Патрик перехватил его руку, и Дэвид тут же открыл глаза.
— Всё испортил, — сказал он. — Ну и ладно. Когда-нибудь я тебя по-настоящему вылеплю.
— Что за приступ нежности, Райхман? — усмехнулся Патрик, стараясь скрыть то, что подобное проявление чувств его очень тронуло.
Дэвид усмехнулся и облизнул губы.
— Поцелуй меня, детка, — сказал он, притягивая Патрика к себе.
— С какой стати? — фыркнул Патрик.
Дэвид тихо рассмеялся.
— Это мило, — сказал он. — Знаешь, все без исключения мужчины, с которыми я спал, поначалу ломались. Кроме того несчастного, который был у меня первым. Хотя, может, и он ломался — просто я был настолько пьян, что с трудом вспомнил бы, как меня зовут. И могу вполне не помнить этого.

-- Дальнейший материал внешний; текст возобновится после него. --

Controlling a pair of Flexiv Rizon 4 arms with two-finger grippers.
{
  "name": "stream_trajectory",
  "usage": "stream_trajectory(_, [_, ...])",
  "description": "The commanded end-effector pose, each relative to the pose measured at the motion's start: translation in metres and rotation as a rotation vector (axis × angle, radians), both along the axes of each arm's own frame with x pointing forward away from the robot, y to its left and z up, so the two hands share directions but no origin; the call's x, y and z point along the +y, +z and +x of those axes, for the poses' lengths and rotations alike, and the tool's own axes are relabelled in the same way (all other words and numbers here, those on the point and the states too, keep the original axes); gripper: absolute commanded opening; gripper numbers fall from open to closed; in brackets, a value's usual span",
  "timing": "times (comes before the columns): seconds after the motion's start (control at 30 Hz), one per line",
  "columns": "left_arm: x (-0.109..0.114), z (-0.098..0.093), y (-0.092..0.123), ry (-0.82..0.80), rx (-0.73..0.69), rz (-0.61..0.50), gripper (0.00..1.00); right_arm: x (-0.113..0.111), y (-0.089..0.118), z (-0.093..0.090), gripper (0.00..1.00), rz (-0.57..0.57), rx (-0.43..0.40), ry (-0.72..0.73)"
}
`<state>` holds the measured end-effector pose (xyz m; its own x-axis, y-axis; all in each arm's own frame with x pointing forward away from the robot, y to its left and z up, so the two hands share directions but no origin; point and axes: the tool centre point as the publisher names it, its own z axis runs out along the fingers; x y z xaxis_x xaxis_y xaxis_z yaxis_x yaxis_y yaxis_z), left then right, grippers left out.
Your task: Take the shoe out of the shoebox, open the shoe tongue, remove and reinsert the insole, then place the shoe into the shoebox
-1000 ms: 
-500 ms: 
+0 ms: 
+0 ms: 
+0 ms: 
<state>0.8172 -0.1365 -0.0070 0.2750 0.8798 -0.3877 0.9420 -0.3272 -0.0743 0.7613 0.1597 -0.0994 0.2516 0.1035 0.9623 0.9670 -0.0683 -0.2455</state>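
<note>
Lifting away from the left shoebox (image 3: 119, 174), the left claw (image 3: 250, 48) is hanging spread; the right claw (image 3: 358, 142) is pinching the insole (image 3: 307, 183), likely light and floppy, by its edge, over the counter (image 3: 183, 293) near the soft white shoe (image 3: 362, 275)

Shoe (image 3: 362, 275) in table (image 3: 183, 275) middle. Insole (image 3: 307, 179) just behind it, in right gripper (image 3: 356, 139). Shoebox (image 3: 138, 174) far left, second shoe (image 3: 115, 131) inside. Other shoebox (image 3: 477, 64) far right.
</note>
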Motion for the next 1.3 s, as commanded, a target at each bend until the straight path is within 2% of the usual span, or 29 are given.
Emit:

Патрик отвернулся. Да, Дэвид вполне мог не помнить. Как не помнил подробностей того, что происходило в их первую ночь. Когда, резко и грубо вдавливаясь в тело Патрика, он шептал ему на ухо: «Скажи, что любишь меня. Скажи это. Скажи». Патрик не сказал. Не разрешил себе сказать. Даже когда пальцы Дэвида, дёрнув его за волосы, едва не свернули ему шею. Позволить трахнуть себя — одно, сказать, что любишь — другое. Поэтому Патрик молчал, уткнувшись в подушку и ощущая на себе весь садизм Дэвида Райхмана. В нём была жестокость. Но это была не та уродливая жестокость, которая свойственна людям, избивающим детей и убивающим собак и кошек. Это была красивая величественная жестокость, делавшая его отчасти похожим на какого-то первобытного дикаря. И когда всё закончилось, и Патрик, вскочив с кровати, начал одеваться, Дэвид молча наблюдал. Взгляд этих «ледяных» глаз ранил в самое сердце, и Патрику подумалось, что, наверное, именно так клиент публичного дома смотрит на проститутку. На шлюху, которую поимел. Его чувство собственного достоинства не выдерживало такого. По бёдрам стекала сперма этого ублюдка — он ощущал это, когда застёгивал джинсы, и это было невыносимо. Пересилив собственный стыд, он взглянул в эти «ледяные» глаза и тихо, но отчётливо произнёс:
— Не подходи ко мне больше, Райхман. Никогда. Забудь о моём существовании. Забудь — не то я вырву тебе челюсть, ты, чокнутый хренов садист.
Взгляд холодных светло-голубых глаз, казалось, стал ещё более насмешливым. Патрик развернулся и вышел из комнаты.
Вон отсюда. Вон из этого места. Уйти и никогда не возвращаться.
Чтобы больше не видеть этого ублюдка.
Никогда.
Но когда Патрик был уже у дверей, Дэвид вдруг бросился за ним. Патрик оттолкнул его. И продолжал отталкивать, когда Дэвид хватал его за руки и пытался обнять. «Прости меня, пожалуйста, прости». Патрик снова и снова его отталкивал и даже залепил оплеуху, но Дэвид продолжал обнимать. В конце концов Патрик сдался и опустил руки.
— Ты грёбанный мудак, — сказал он.
Дэвид взглянул ему в глаза:
— Да. Я грёбанный мудак. И садист. И ещё я свинья. Нечистое животное.
— Пусти.
— Нет. Прости меня, я… я… — он отвернулся. — Господи, Пат…
Патрик усмехнулся:
— К чему такие терзания, Дэйв? Тебе хотелось меня трахнуть — ты своё получил. На том и закончим.
Дэвид покачал головой.
— Пожалуйста, не уходи, — сказал он. Голос его звучал почти умоляюще. — Тебе было очень больно?
Патрик усмехнулся:
— Когда именно? Когда ты пихал мне в жопу или когда пытался свернуть мне шею?
Дэвид погладил его по лицу. Патрик попытался оттолкнуть его руку:
— Оставь.
Но Дэвид всё же обнял его, и почему-то Патрик не отпрянул. Злость и агрессия начали отступать. Он уже знал, что простит. Простит, даже если когда-нибудь возненавидит себя за это.